GETx for CVD, however, differs fundamentally from that of vaccination. GEN works at the DNA level [6]. For example, in CRISPR/Cas9, a guide RNA (gRNA) complementary to the target locus is used as the “GPS” to guide the nuclease (i.e., Cas9) to the right place for action, where a double stranded break (DSB) is generated followed by repair through either the error-prone NHEJ or the homology directed repair (HDR) pathway. The former one is exploited for gene knockout applications whereas the latter one is used to achieve knock-in by providing a donor template. Both knockout and knock-in efficiencies can reach double digits in vitro and in vivo, although in general knockout is easier and of higher success rate because NHEJ is the dominant DNA repair pathway. This could work in favor for GETx for CVD, as the goal in most cases is to generate a LoF mutation.

Challenges

Many challenges remain to be addressed towards clinical applications of GETx [7]. At the forefront are GEN associated genotoxicity. GENs could cause high off-target insertions or deletions (indels). This is an intrinsic concern with Cas9 as well as other nucleases. In certain extreme examples, the off-target indel rates could be even higher than those at the on-target [8]. Intensive research is currently aimed to improve the specificity of the nucleases by using various approaches, such as specificity improving mutagenesis [9] and fusion of HDR-promoting motif [8], highlighting the pressing needs in this area.

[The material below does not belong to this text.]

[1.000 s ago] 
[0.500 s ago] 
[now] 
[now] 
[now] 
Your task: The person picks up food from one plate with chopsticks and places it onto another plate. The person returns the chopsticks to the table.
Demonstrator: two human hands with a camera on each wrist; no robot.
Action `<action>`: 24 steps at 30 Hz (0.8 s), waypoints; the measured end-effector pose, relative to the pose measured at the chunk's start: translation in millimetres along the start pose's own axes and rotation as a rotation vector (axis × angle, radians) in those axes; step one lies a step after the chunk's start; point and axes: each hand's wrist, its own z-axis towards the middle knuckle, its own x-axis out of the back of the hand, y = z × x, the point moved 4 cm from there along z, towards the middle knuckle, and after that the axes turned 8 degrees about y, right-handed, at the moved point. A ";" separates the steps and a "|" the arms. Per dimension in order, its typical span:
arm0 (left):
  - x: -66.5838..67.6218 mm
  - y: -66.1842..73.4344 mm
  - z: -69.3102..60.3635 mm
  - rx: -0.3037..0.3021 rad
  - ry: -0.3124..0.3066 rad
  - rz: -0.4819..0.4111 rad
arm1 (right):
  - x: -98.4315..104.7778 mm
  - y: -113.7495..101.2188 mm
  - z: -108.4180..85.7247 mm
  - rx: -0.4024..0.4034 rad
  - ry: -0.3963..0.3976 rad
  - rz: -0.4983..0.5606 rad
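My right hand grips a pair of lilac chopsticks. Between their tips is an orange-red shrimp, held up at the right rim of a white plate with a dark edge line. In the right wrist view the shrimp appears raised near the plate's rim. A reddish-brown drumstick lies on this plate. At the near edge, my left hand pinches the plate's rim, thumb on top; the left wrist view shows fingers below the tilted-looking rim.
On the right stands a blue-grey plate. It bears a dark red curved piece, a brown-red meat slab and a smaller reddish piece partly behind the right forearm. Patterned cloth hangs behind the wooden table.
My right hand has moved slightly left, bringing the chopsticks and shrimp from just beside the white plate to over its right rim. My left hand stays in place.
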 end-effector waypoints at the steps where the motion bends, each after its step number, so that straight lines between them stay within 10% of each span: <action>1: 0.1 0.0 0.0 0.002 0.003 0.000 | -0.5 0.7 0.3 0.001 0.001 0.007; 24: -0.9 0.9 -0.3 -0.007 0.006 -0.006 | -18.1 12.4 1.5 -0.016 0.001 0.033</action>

Furthermore, GENs cause on-target genotoxicity. In precise gene editing (PGE) applications, after DSB generation, while a certain percentage of alleles are repaired by HDR, many are repaired by NHEJ leading to on-target indels. In most cases, the on-target indel rates are higher than the PGE rates. The potential genotoxicity caused by on-target indels, in our opinion, is even higher than those of off-target indels for at least two reasons: (i) the on-target indel rates are sometimes higher than off-target ones [8]; (ii) the on-target indels will likely cause consequences at this clinically significant locus.

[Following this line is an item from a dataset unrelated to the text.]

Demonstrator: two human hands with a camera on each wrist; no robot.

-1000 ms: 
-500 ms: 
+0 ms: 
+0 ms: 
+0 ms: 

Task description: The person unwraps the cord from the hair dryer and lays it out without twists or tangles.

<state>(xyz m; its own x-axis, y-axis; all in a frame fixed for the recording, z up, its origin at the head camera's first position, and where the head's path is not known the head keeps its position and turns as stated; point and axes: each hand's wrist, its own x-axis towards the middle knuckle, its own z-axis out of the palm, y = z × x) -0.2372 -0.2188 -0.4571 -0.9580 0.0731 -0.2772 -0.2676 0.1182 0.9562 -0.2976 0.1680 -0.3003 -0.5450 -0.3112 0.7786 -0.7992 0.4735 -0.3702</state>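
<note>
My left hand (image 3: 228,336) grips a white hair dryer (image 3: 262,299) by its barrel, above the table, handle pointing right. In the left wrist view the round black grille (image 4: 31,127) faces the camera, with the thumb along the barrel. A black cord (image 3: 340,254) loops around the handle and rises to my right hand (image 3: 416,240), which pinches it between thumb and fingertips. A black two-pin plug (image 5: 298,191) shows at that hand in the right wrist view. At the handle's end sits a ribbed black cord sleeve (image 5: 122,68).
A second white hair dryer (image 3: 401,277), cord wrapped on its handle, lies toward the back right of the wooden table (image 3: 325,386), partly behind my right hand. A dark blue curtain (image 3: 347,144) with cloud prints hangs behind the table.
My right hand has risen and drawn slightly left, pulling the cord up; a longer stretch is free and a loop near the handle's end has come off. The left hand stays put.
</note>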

Another major challenge is to realize efficient and safe in vivo delivery. In vivo delivery is a general challenge for nucleic acid therapeutics. In 2017, the U.S. Food and Drug Administration (FDA) approved LUXTURNA, an adeno-associated virus (AAV) based gene therapy for the treatment of biallelic RPE65 mutation – associated retinal dystrophy. This landmark approval positions AAV to the central stage of GETx as the choice of delivery vehicle [10]. The direct challenge using AAV for Cas9-based therapy is that the size of the most popular Cas9 variant spCas9 is 4.2 kb, approaching AAV’s packaging capacity (4.7 kb), leaving little room for other elements (e.g. promoter, etc.). The situation is aggravated if other variants of larger size, such as Cas9 base editor, are used. The use of AAV in the context of gene editing is comprehensively reviewed elsewhere [11].

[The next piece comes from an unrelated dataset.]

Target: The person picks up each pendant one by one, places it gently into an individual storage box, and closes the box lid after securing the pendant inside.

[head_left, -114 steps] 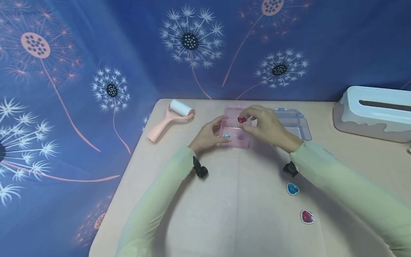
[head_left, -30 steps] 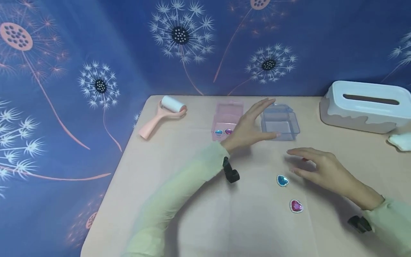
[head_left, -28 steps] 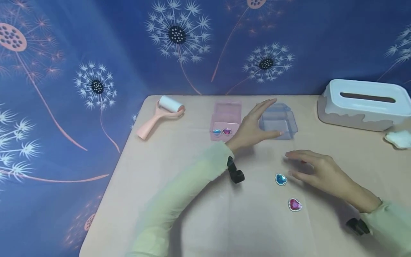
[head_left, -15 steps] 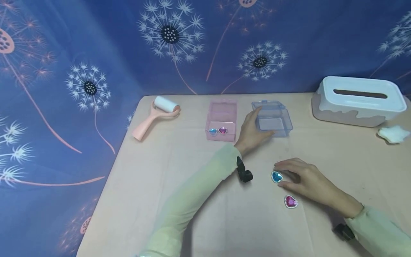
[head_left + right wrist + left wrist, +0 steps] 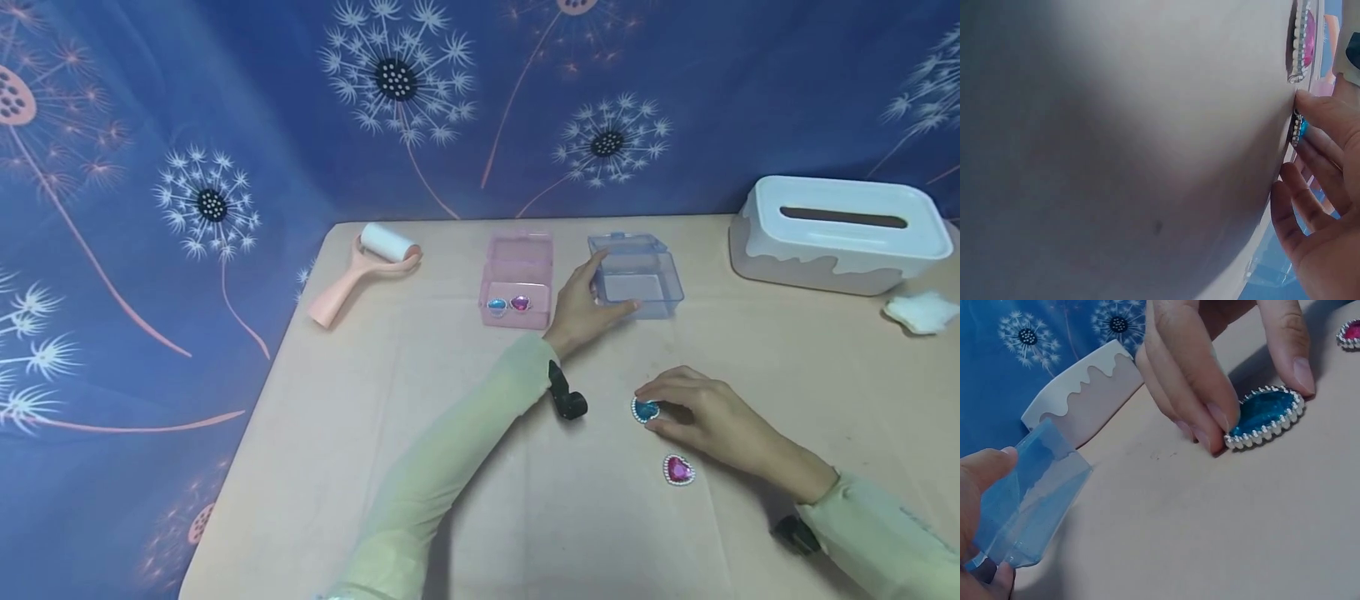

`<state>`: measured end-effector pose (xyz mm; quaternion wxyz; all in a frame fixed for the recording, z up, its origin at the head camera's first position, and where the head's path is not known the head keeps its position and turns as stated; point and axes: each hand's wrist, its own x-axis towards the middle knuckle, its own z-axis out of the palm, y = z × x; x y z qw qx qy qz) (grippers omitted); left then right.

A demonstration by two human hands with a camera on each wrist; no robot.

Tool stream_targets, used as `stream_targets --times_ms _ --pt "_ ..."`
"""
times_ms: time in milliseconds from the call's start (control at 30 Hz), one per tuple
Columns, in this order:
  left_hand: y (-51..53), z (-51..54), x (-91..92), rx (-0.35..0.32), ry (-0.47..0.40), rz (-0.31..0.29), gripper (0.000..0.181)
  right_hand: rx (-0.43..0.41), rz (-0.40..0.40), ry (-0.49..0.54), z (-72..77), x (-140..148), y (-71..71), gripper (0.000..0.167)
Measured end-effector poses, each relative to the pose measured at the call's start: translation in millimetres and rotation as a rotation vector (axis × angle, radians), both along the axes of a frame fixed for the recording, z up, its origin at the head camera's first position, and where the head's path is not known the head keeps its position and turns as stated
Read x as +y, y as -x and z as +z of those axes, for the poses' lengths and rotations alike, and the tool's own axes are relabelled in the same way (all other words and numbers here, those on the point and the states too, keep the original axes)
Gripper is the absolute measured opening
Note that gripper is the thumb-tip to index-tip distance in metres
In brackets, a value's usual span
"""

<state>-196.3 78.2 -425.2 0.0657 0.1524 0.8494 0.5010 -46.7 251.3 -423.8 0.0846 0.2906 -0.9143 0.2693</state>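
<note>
In the head view my left hand (image 5: pixel 581 310) holds the left side of an open translucent blue plastic box (image 5: pixel 660 310), thumb at its front and fingers behind. The left wrist view shows the box (image 5: pixel 1035 494) between thumb and fingertips. My right hand (image 5: pixel 712 417) pinches a blue heart-shaped gem (image 5: pixel 643 410) edged with silvery beads; the gem (image 5: pixel 1266 415) rests on the table in the left wrist view. A pink heart gem (image 5: pixel 678 470) lies just in front. Left of the blue box stands an open pink box (image 5: pixel 521 248), holding a blue gem (image 5: pixel 497 307) and a pink gem (image 5: pixel 521 303).
A pale pink lint roller (image 5: pixel 337 296) with a white roll lies at the back left. At the back right stands a white and beige tissue box (image 5: pixel 825 250), with a white fluffy-looking piece (image 5: pixel 921 313) before it. A blue dandelion-print cloth (image 5: pixel 525 108) hangs behind.
A pink gem now lies in the pink box beside the blue one. My left hand has left that box for the blue box, and my right hand has moved down to the blue gem.
</note>
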Motion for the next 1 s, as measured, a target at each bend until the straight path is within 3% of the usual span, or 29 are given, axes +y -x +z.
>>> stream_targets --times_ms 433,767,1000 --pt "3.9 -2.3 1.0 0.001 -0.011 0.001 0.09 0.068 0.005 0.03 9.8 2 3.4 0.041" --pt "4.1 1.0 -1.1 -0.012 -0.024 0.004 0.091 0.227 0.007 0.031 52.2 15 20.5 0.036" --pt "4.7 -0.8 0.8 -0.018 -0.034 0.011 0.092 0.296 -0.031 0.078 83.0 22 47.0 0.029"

There are also specific considerations related to GETx for CVD. For example, unlike genetic diseases which are mostly caused by monogenic mutations, CVDs are a complicated syndrome wherein many genes are involved. So ideally, the targeted mutations shall be the ones that exist in the human allele pool and are known for not only providing cardioprotection but also not associated with increased other health risks such as cancer. Secondly, both AAV and Cas9 are new tools. The long-term efficacy and safety profiles of the AAV-Cas9 therapy are yet to be determined, especially given that CVD are chronicle diseases. Thirdly, although several tissue specific AAV subtypes have been developed to minimize the germline contribution, the possibility that the DNA edits go into the germline still exists and poses an ethical concern. At the technical level, many questions remain to be answered: when to initiate such therapy (i.e. at infant age or later)? How many cells need to be edited to achieve therapeutic effects (i.e. 10%, 50%, 100%)? What cells are to be targeted (i.e. liver cells, cardiomyocytes, all cells), etc.?

Actions

In the United States, the National Institutes of Health (NIH) has launched a Somatic Cell Genome Editing (SCGE) consortium program [12]. The four major objectives of the NIH SCGE program are to: (i) expand the toolbox of GENs. (ii) develop effective in vivo delivery systems; (iii) design new assays for testing the safety and efficacy of GETx; and (iv) distribute the knowledge, methods, and tools to the scientific community. Other countries including China are expected to launch similar programs. These NIH SCGE objectives, although generally applicable for any GETx, are instructive for future work in our efforts to advance GETx for CVD.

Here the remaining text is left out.